◆ Task brief ◆
In the entries below, find the line with "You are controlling" and the line with "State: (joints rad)"; give again those lines and every line between them, exactly.

Collected data entries
==========

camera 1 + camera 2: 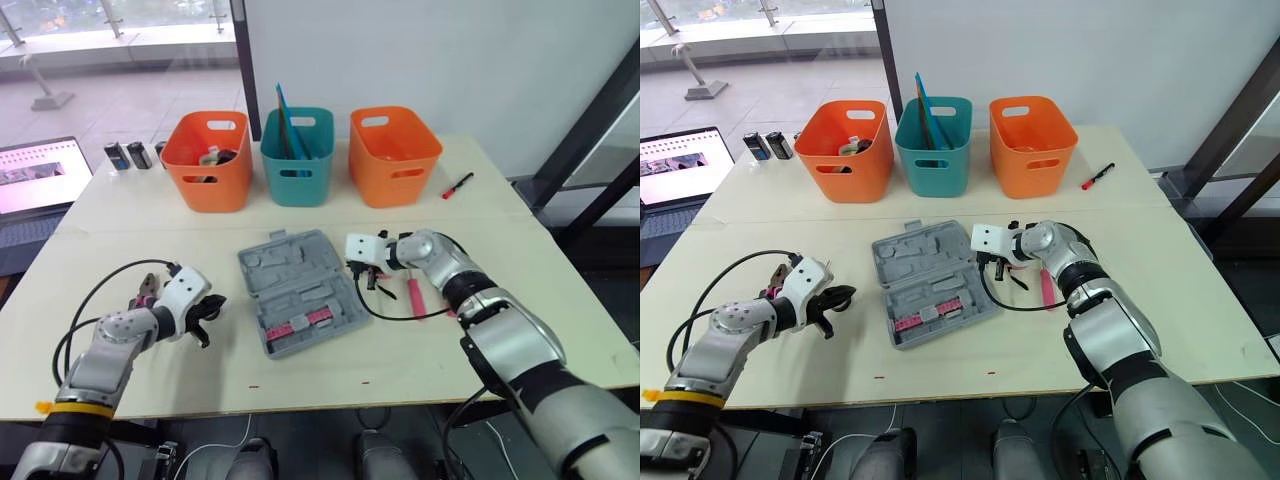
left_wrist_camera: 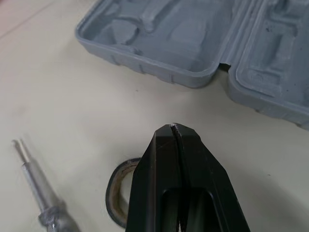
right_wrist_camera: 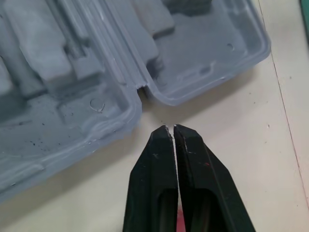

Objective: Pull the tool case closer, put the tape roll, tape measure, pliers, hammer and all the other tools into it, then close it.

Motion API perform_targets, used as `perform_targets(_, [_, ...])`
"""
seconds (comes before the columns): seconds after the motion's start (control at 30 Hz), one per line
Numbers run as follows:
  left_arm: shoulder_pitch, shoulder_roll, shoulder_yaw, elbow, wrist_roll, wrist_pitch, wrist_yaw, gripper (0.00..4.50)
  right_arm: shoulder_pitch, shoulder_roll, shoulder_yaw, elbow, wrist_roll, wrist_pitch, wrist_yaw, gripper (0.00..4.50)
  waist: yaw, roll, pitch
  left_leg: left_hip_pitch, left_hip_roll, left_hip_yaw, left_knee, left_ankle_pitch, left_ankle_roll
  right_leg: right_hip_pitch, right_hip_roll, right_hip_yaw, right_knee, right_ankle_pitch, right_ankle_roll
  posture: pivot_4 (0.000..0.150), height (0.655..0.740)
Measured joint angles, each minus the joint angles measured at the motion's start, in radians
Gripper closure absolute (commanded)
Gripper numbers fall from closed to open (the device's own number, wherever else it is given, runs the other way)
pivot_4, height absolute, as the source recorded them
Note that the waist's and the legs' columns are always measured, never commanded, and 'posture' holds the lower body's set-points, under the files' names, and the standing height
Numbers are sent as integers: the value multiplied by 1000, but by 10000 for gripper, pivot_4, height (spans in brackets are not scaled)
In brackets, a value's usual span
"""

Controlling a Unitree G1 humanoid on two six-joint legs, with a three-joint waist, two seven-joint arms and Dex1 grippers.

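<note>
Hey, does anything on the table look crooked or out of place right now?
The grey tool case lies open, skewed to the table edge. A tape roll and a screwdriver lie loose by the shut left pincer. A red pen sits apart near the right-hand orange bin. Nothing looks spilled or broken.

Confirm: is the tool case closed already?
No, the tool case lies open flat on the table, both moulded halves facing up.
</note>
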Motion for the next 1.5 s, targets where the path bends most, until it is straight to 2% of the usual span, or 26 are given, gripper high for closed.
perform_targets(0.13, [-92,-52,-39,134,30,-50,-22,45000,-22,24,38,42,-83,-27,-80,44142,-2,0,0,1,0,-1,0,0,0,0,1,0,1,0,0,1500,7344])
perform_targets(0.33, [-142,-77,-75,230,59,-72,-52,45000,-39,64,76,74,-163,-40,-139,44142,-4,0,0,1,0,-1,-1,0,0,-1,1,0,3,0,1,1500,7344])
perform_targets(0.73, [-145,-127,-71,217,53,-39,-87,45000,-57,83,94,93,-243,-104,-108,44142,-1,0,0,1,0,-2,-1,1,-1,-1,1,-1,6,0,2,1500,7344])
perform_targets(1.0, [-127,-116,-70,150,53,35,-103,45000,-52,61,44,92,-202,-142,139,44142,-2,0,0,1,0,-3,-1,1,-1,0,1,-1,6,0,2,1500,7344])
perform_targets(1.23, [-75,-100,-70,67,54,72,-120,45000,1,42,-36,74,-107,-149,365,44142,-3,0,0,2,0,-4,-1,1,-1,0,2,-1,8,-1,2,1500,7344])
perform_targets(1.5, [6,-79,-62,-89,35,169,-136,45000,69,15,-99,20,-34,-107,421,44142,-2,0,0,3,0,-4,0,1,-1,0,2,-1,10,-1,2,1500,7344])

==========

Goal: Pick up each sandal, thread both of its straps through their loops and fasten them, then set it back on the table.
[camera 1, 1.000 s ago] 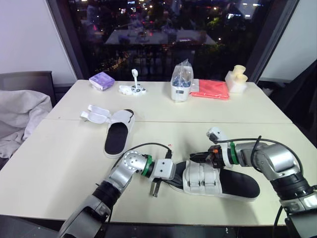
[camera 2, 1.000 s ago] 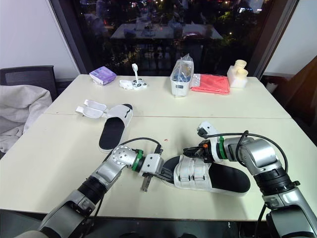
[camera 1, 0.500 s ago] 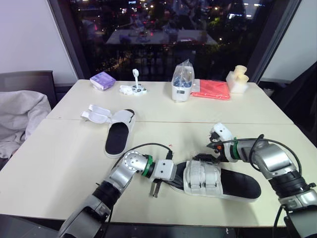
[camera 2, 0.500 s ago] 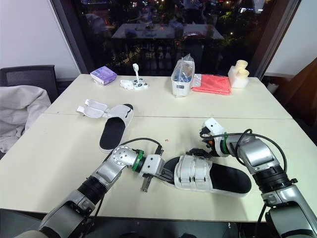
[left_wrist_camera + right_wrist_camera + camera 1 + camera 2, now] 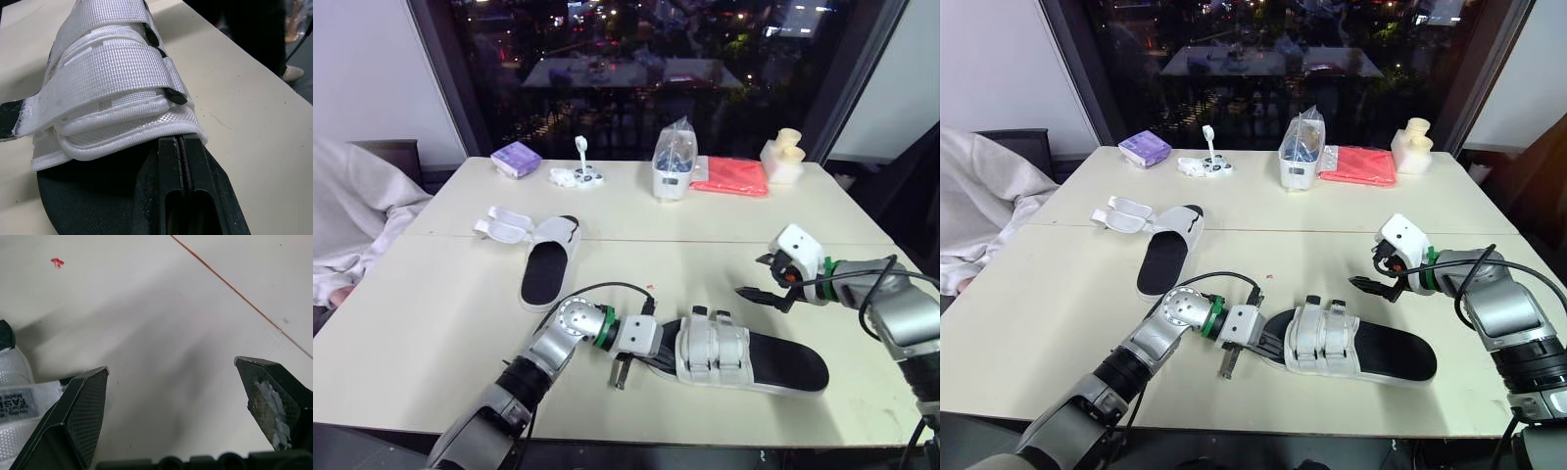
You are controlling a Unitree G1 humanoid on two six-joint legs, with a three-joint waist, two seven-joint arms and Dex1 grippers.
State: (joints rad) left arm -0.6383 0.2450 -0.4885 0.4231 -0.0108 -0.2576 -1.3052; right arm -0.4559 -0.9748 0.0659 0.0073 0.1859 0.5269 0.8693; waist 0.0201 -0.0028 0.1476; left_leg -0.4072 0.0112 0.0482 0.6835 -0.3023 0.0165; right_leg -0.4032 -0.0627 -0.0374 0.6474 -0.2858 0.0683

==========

◆ Problem solution ◆
You are controlling a Unitree G1 humanoid on two six-joint legs, with a three-joint waist, two seven-joint arms and Dex1 grippers.
State: (joints rad) left arm -0.6383 0.2450 -0.4885 0.4231 -0.0108 -0.2576 -1.3052; right arm -0.4559 -0.9748 0.0659 0.0073 0.1859 0.5269 0.8693; waist 0.0201 -0.0028 0.1476; left_leg -0.4072 0.0112 0.0482 0.6835 -0.3023 0.0165; right_leg -0.4032 -0.0627 -0.0374 0.6474 -0.2858 0.0683

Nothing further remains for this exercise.